- Author: Rose Hayden-Smith
Like thousands of other schools across the nation, Cabrillo Middle School opened its doors last week. The return to school presents challenges, including busier schedules. But it also provides an opportunity to rethink food choices and particularly, school lunches.
Here in Ventura, we live in the best of worlds. Our school district has farm-fresh salad bars in each of its seventeen schools. In addition, we live in an area that produces fruits and vegetables year round. Simply drive a couple of miles from mid-town Ventura, and you're at a farmer's stand; we also have two great farmers markets, one during the week. In addition, we have several excellent Community Supported/Sustained Agricultural (CSA) options.
My daughter, Natalie, has always liked to take her lunch to school. Last year, she expressed concern about the amount of trash generated in the typical school lunch. Together, we found plastic bento boxes on line, and have happily used those. This year, Natalie's work with the Alliance for a Healthier Generation has provided a different focus for her: ways to create appealing, satisfying and healthful lunches. In the past, Natalie has been mostly content to let me pack her lunch; now, she wants to be intimately involved in the process. The seemingly simple act of lunch-making has provided daily opportunities to discuss nutrition, menu-planning, decision-making and a whole range of social justice issues around food.
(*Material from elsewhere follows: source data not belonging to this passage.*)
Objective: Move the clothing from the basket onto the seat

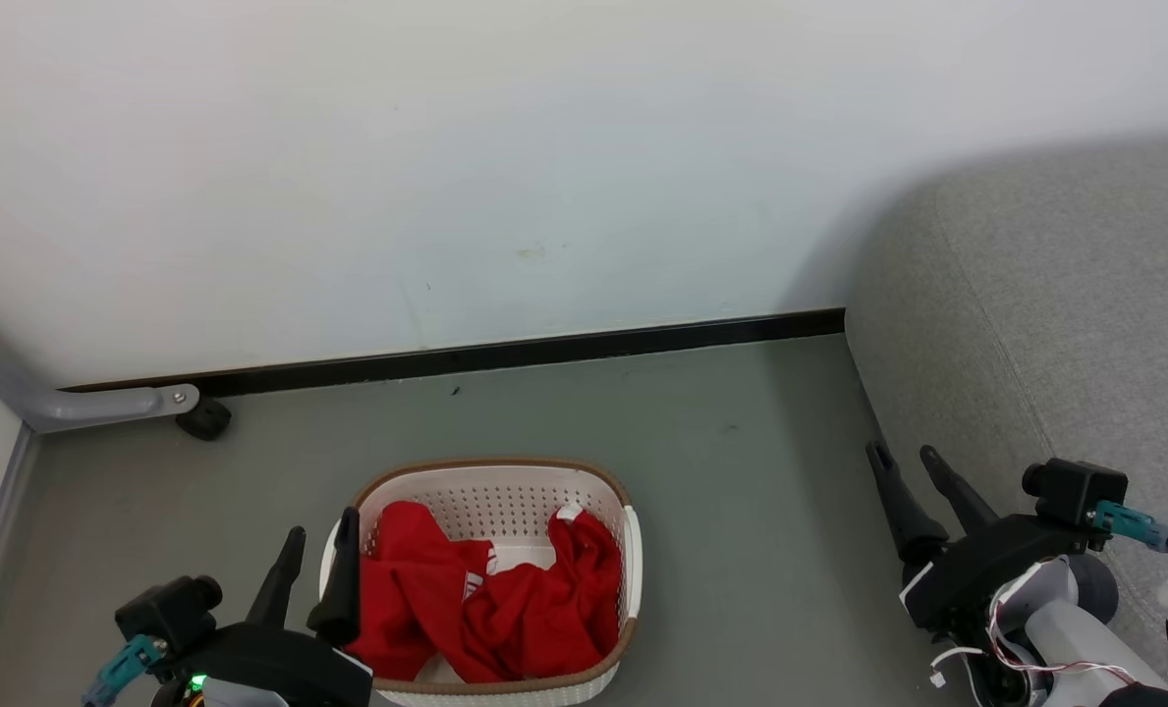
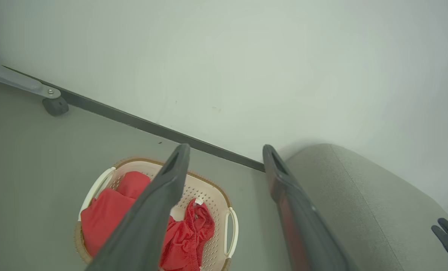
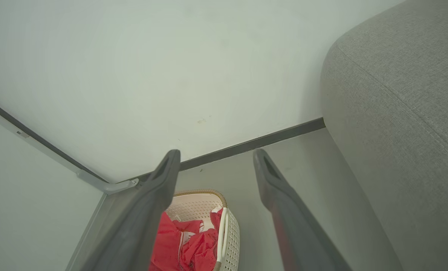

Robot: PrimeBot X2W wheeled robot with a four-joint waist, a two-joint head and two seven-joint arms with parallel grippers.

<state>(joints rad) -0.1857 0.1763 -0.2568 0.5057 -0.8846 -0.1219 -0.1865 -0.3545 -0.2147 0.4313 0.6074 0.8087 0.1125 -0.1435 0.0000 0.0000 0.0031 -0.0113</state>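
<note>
Bright red clothing (image 1: 505,599) lies crumpled in the cream basket (image 1: 505,475) with a brown rim, on the grey floor at bottom centre. The same clothing (image 2: 107,214) and basket (image 2: 229,229) show in the left wrist view, and the clothing (image 3: 186,244) in the basket (image 3: 229,241) in the right wrist view. My left gripper (image 1: 320,535) hovers open at the basket's left edge, nothing between its fingers. My right gripper (image 1: 903,454) stands open and empty beside the grey seat (image 1: 1065,324), well to the right of the basket. The seat (image 2: 363,210) (image 3: 404,113) is bare.
A white wall with a dark skirting strip (image 1: 544,349) runs behind the basket. A grey metal leg with a black caster (image 1: 202,420) stands at the left by the wall. Open grey floor (image 1: 750,491) lies between the basket and the seat.
</note>
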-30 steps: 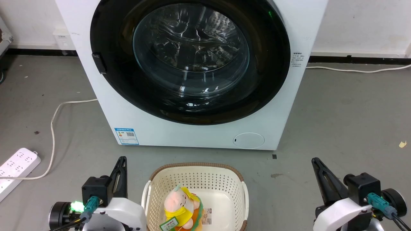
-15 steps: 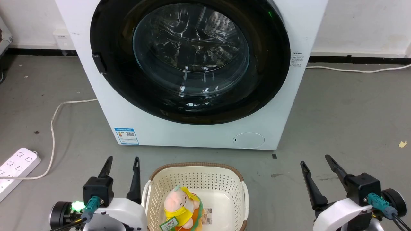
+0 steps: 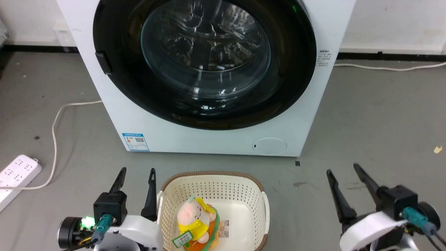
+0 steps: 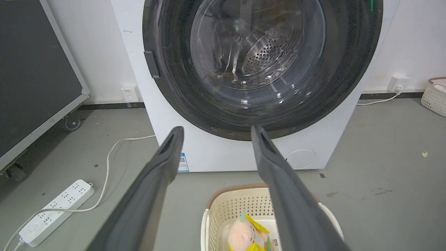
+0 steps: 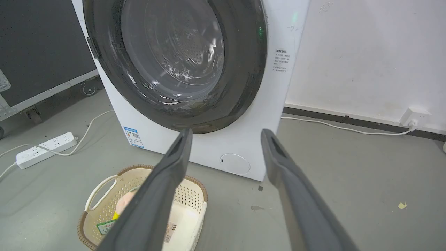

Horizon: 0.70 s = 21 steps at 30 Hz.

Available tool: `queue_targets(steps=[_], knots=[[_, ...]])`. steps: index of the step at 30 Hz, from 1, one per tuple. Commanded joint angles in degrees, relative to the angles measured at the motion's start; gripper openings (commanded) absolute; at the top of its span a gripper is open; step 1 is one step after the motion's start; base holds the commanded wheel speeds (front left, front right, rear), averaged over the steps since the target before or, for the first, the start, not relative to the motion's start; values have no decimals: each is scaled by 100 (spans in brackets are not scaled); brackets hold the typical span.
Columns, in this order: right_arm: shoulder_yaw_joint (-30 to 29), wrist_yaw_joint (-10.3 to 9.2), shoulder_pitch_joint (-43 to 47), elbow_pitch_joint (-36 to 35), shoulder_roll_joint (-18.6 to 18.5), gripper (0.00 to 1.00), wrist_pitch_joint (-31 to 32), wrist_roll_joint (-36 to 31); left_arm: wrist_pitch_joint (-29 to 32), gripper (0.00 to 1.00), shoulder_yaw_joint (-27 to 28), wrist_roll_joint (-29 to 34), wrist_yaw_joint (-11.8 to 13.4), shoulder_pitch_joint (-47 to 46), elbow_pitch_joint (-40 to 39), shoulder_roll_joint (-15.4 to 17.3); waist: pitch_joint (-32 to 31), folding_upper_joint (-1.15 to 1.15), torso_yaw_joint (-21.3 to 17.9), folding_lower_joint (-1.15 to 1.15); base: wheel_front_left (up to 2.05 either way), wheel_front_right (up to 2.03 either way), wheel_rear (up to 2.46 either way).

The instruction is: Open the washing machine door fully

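Left hand (image 3: 137, 170): low at the near left, two long dark fingers pointing toward the machine, spread apart, nothing between them. Right hand (image 3: 342, 168): low at the near right, fingers likewise parted and empty. Both hands are well short of the machine and touch nothing.

Between the two hands, a cream perforated plastic basket with a brown woven rim (image 3: 212, 175) stands on the grey concrete floor (image 3: 366, 122). The left hand's inner finger lies just beside the basket's left wall. Inside the basket sits a pink and yellow plush toy (image 3: 195, 219) with a green tag.

At far left on the floor lies a white multi-socket power strip (image 3: 17, 170); a white cable (image 3: 54, 132) runs from it toward the machine's left side.

Beyond the basket stands the white front-loading washing machine (image 3: 223, 139). A blue rectangular label (image 3: 135, 141) is fixed at its lower left front and a small oval white service flap (image 3: 270, 146) at its lower right.

The large round glossy black washing machine door (image 3: 285, 87) with its bulging clear glass window spans nearly the full width of the front. It lies flat against the cabinet, closed. A small black handle tab (image 3: 103, 62) sits on its left edge. The perforated steel drum is visible through the glass in the left wrist view.

Behind the machine: a white wall with a dark skirting strip.
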Motion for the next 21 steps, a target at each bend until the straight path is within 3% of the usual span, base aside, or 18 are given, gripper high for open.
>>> queue_targets(steps=[1,21], knots=[[-9,-1,-155,6,-5,100,-48,84,-60,100,-27,-30,36,-72,0,2,42,0,1,0,0,0,0],[-534,-1,-1352,85,-24,100,309,1289,-299,100,-222,-67,56,-440,-136,4,776,0,124,0,0,0,0]])
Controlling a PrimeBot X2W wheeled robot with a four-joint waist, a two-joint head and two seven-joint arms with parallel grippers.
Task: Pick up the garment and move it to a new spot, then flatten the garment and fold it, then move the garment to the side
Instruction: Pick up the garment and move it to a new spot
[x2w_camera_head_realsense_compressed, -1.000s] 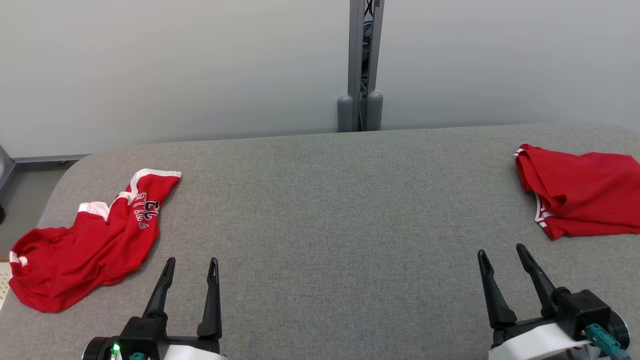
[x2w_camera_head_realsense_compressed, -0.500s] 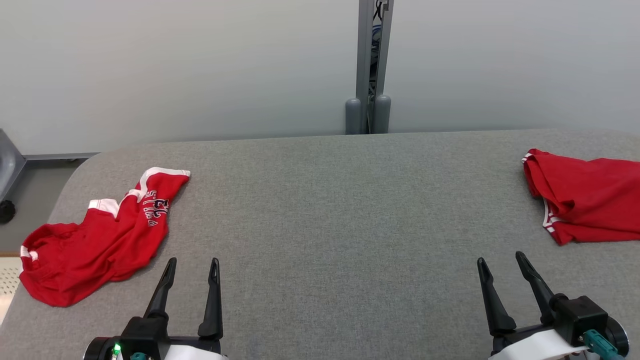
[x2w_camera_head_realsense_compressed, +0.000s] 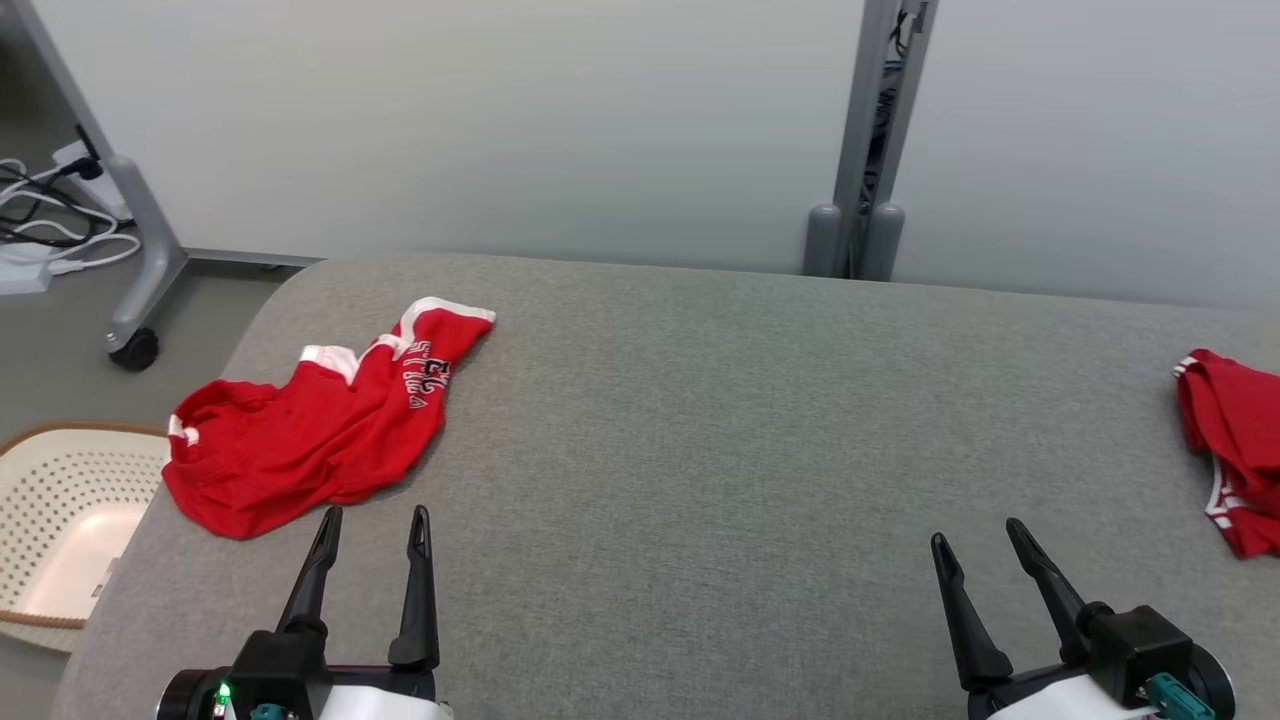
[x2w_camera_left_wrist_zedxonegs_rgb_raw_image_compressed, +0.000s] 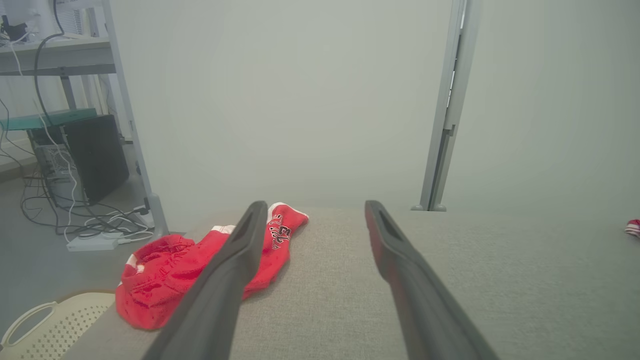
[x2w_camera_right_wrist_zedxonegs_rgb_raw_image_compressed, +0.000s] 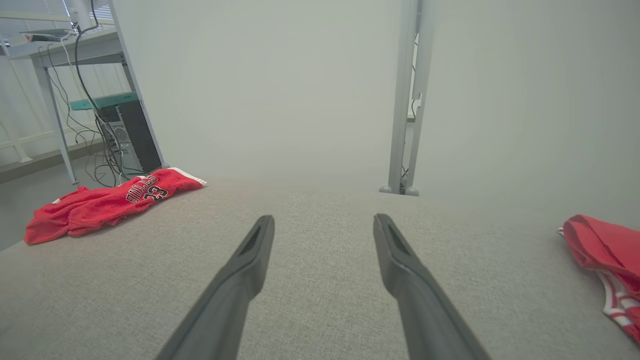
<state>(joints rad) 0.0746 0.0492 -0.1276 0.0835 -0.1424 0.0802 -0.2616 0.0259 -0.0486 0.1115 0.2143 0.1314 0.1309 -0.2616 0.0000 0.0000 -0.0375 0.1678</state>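
Since the crumpled red garment (x2w_camera_head_realsense_compressed: 320, 440) lies at the left of the frame on the tabletop (x2w_camera_head_realsense_compressed: 700, 420), just above the left pincer (x2w_camera_head_realsense_compressed: 375, 512), which stands wide open and empty, that arm should reach in and pinch a raised fold, not a flat edge. The right pincer (x2w_camera_head_realsense_compressed: 975, 532), lower right, is equally spread and holds nothing; leave the folded red garment (x2w_camera_head_realsense_compressed: 1235, 450) at the right edge alone.

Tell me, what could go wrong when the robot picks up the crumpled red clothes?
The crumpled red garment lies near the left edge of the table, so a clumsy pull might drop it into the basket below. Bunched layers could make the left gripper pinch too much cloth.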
Some wonderful items made their way into Natalie's lunchbox last week. Using produce from our CSA box, she crafted delicate cucumber sandwiches for the first day back at school. They were so wonderful that as an encore, she made them for us to have as a snack with a cup of tea later that day. It was a treat to have my child, now taller than me, take such care to create something healthy and delicious for us to eat together.
I'm not the only one with school lunches on my mind. In mid-September, I'll be traveling to Portland, Oregon to participate in a gathering of other professionals from the western United States who are also concerned about school lunches. Hosted by EcoTrust, this Assembly will focus on making positive changes in the school food environment. Not just for our own children, but for the children in the communities in which we live.
Today's world is full of extremes. There is an epidemic of childhood obesity in our country that has long-term consequences for our health system and our economy. Too much food in some cases, and not the right kinds of food. (My last blog entry discusses some issues relating to childhood obesity in Los Angeles County).
In contrast, today's Los Angeles Times features an article about India's crisis: childhood malnutrition. According to the article, half of that nation's youngest children are malnourished, with entirely inadequate access to a proper amount and - in many cases - the proper kinds of food. The figures in the article - and the implications for all of us - are staggering. In some ways, the situation seems hopeless. There is simply not the collective will to solve these problems.
As I plan a week's lunches with my daughter, we're faced with many decisions about what to eat. We have the luxury to be able to make choices, hopefully, most of them responsible.
And it makes me realize that one of the ways to solve the large, seemingly intractable problems that plague our world is to take small and deliberate actions to improve the territory in our immediate vicinity. Pack a nutritious meal for the children in your care. Become more informed about childhood nutrition and food policy (a great blog on this topic, Caroline's Lunchbox, is written by Dr. Betty Izumi). If you want mostly healthy snack ideas from a 12 year old, visit http://natalies12.wordpress.com/).
In your community, lobby for a healthier food environment in schools and in youth organizations. If it's your turn to bring a snack, skip the cupcakes and provide fruit. At the national level, write your political leaders and request more funding for fruits and vegetables in federally-supported nutrition programs. And request more aid to help other nations in food crisis...because the food security of all children is of vital importance to our collective future as citizens of the world.
And consider being really upstream in your thinking by producing some of what you eat. Participate in a gardening effort, whether at home, at a local school or someplace in the community. While your gardening efforts may seem small and insignificant, they may provide something miraculous for a child's lunchbox, and in the process, may also feed your soul.
"A Garden for Everyone. Everyone in a Garden."